Despite being a girl, I’ve always liked video games with the
bright colors, challenges, stories, and heroes.
I used to prefer books as I had more imaginary freedom over the characters and scenery until I learned my mom was screaming for him to stop.
But really, the sound effects in video games are amazing. I feel like I’m my character!
Moreover, the music for this game makes me feel like I really can save the world.
If I can save their world, then why can’t I save ours?
I’ll study well, make a vaccine, save endangered wildlife from extinction, solve world hunger.
I want to be a nameless hero just like my favorite characters who do it simply out of responsibility instead of fame or fortune.
If I just leave my bedroom… Can I really do anything
if I can’t even save my mom from one man?
"Save the galaxy by…" My character chimes. No! I’ll do it this time.
I’m done being a little kid. I’ll save her. But how?
No book video game or class has taught me how to save my mom.
The feelings are returning now. Dread, agony, and disgust materializes as I recognize my face in the mirror.

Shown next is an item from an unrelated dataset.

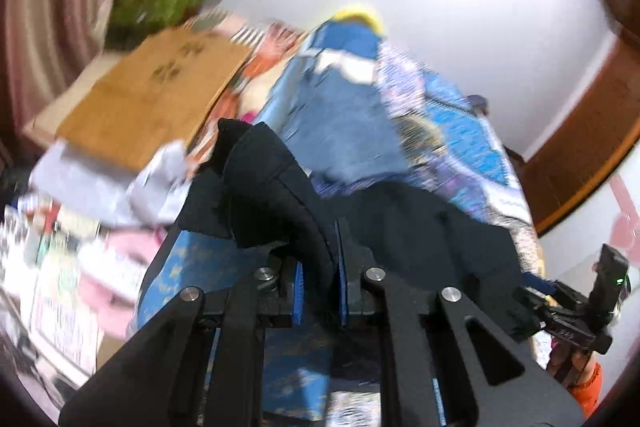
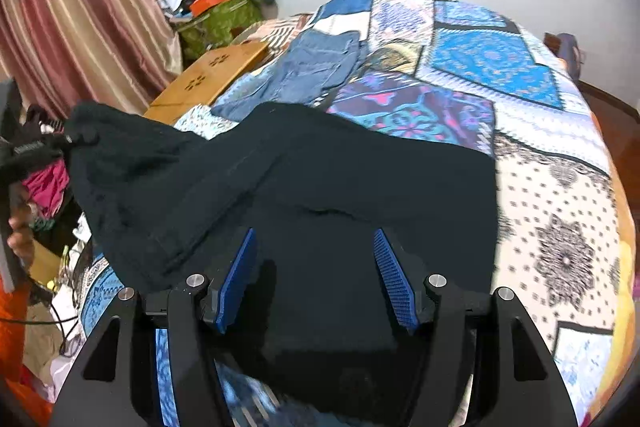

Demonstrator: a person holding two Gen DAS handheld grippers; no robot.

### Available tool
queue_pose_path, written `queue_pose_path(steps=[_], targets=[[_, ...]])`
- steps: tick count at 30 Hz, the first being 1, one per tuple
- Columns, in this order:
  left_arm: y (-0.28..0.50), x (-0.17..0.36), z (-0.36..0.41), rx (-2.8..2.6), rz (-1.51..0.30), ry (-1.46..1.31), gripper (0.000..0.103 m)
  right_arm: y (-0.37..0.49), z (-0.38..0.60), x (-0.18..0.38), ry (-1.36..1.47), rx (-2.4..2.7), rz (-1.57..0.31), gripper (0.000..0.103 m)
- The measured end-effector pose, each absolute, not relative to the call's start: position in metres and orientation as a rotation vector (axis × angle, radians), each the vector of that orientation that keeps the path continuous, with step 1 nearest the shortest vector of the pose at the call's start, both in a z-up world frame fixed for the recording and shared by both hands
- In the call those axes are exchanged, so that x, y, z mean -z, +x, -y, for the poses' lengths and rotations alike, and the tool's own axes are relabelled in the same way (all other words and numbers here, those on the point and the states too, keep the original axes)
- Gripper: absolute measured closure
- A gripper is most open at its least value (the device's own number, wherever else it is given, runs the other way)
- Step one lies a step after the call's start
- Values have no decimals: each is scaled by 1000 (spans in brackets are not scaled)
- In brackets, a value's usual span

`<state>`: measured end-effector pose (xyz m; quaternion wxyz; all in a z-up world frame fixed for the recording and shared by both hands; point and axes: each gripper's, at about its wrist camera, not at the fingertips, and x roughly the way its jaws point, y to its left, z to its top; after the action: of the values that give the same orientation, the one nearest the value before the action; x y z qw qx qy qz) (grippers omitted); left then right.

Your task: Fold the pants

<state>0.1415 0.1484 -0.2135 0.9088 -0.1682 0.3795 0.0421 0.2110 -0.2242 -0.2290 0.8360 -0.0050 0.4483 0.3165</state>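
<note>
Black pants (image 2: pixel 328 187) lie spread on the patchwork bedspread (image 2: pixel 560 211). My left gripper (image 1: pixel 320 279) is shut on a bunched edge of the black pants (image 1: pixel 272 187) and holds it lifted above the bed. In the right wrist view the left gripper (image 2: pixel 36 151) shows at the far left, with the pants' raised end draped from it. My right gripper (image 2: pixel 316 275) is open and empty, its blue pads (image 2: pixel 240 279) low over the near part of the pants. The right gripper also shows in the left wrist view (image 1: pixel 576 311) at the right edge.
Folded blue jeans (image 2: pixel 316 71) lie farther back on the bed. A wooden lap table (image 2: pixel 208 83) leans at the bed's left side. A green bag with clutter (image 2: pixel 220 19) stands by the striped curtain (image 2: pixel 72 11). Loose clothes and items lie on the floor (image 1: pixel 72 227) at left.
</note>
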Motion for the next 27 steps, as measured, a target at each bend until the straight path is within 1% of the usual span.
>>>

Silence. There is no character theme if I disregard the sound of my mom crying. Instead, I observe the boring figure in the mirror with no sharp angles or colors.
He left when I was deep within the pool of self-loathing, claiming he’d get himself something to eat as us women haven’t prepared food for weeks, shelves bare.
When I leave my room for the first time in days, my mom greets me with a smile, pretending like she wasn’t just crying. “Are you okay?” I ask.
“Sweetheart,” she says, voice wavering. I can smell him on her. “Do you mind making him food to eat?” “No.” I reply as I peer into the empty cupboards.